De la demande tendant à la remise sous astreinte de fiches de paie rectifiées avec mention de la qualification de coiffeur qualifié niveau 2 échelon 1 de la convention collective nationale de la coiffure et des professions connexes
Il convient de confirmer le jugement entrepris quant au rejet de cette demande de la salariée, dès lors que l’employeur a fait droit à sa demande de requalification en lui adressant un nouveau certificat de travail mentionnant son nouveau niveau et échelon de reclassification, et que la salariée fait état de conséquences au niveau de ses » tierces demandes » sans en justifier et sans qu’il apparaisse au regard des demandes dont la cour est saisie de telles conséquences.
Il importe de souligner que le conseil de prud’hommes a pris soin de vérifier que le minimum conventionnel de rémunération correspondant à cette nouvelle qualification a bien été respecté.
De la rupture du contrat de travail
Aux termes de l’article L. 1237-11 du code du travail, l’employeur et le salarié peuvent convenir en commun des conditions de la rupture du contrat de travail qui les lie.
La rupture conventionnelle, exclusive du licenciement ou de la démission, ne peut être imposée par l’une ou l’autre des parties.
Elle résulte d’une convention signée par les parties au contrat. Elle est soumise aux dispositions de la présente section destinées à garantir la liberté du consentement des parties.
Au titre des dites garanties l’article L. 1237-12 de ce même code dispose que les parties au contrat conviennent d’une rupture conventionnelle lors d’un ou plusieurs entretiens au cours duquel le salarié peut se faire assister.

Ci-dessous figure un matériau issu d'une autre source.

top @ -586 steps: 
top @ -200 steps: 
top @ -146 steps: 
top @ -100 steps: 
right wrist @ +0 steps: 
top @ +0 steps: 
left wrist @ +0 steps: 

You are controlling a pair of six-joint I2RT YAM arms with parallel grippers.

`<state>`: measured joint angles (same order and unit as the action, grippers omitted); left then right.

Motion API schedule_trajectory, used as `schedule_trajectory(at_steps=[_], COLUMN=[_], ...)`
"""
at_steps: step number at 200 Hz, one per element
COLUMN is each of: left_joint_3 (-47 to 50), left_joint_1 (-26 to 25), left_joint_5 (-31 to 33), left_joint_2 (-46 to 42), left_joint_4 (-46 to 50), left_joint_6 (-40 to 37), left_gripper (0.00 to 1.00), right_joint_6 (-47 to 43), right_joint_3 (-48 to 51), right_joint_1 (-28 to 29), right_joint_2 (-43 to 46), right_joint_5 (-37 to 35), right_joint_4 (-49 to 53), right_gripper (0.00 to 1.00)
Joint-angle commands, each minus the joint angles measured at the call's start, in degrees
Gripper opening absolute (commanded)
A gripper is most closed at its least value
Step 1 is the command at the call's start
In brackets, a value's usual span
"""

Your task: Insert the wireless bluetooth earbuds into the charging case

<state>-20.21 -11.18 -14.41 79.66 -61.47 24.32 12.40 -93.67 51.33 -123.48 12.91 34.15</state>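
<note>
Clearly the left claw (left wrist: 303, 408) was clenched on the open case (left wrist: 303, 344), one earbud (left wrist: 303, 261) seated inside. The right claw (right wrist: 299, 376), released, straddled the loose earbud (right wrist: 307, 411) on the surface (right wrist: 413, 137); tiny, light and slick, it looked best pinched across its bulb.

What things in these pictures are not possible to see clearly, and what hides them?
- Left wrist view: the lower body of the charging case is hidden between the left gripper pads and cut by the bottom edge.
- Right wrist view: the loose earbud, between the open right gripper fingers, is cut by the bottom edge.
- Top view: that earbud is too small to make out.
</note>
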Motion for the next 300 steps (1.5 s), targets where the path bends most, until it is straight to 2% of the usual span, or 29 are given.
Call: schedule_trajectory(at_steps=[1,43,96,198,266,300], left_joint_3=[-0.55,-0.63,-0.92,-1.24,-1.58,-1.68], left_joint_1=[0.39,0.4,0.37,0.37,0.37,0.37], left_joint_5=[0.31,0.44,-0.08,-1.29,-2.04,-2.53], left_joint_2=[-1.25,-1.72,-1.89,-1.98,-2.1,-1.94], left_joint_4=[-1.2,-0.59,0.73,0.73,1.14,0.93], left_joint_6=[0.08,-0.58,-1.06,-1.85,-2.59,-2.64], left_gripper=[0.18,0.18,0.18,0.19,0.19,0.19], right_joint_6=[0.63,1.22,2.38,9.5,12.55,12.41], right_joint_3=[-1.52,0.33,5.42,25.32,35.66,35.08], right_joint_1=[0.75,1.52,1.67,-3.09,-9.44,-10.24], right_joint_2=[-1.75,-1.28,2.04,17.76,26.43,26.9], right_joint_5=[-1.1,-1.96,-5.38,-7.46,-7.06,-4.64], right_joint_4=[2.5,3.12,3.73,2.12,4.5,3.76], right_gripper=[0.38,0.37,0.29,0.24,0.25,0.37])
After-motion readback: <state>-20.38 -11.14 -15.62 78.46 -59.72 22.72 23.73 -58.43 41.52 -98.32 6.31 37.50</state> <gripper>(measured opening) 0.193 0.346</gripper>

Aux termes de l’article L. 1237-13 en son troisième alinéa, à compter de la date de la signature par les deux parties, chacune d’entre elles dispose d’un délai de 15 jours calendaires pour exercer son droit de rétractation. Ce droit est exercé sous la forme d’une lettre adressée par tout moyen, attestant de sa date de réception par l’autre partie.
En l’espèce la salariée soutient qu’elle a été victime de pressions de la part de son employeur pour signer une convention de rupture conventionnelle antidatée, et alors même qu’elle était encore en cours de pourparlers relativement au montant de l’indemnité devant lui être allouée à ce titre.
Après avoir rappelé qu’il appartient un salarié qui invoque un vice de son consentement lors de la conclusion d’une convention de rupture conventionnelle d’en rapporter la preuve, il convient de constater qu’en l’espèce la salariée ne s’est pas contentée de signer l’exemplaire de cette convention rectifiant l’erreur commise au niveau de son adresse postale, mais avait déjà ratifié une précédente convention n’ayant pas été formalisée par le biais du formulaire cerfa utilisé par la suite.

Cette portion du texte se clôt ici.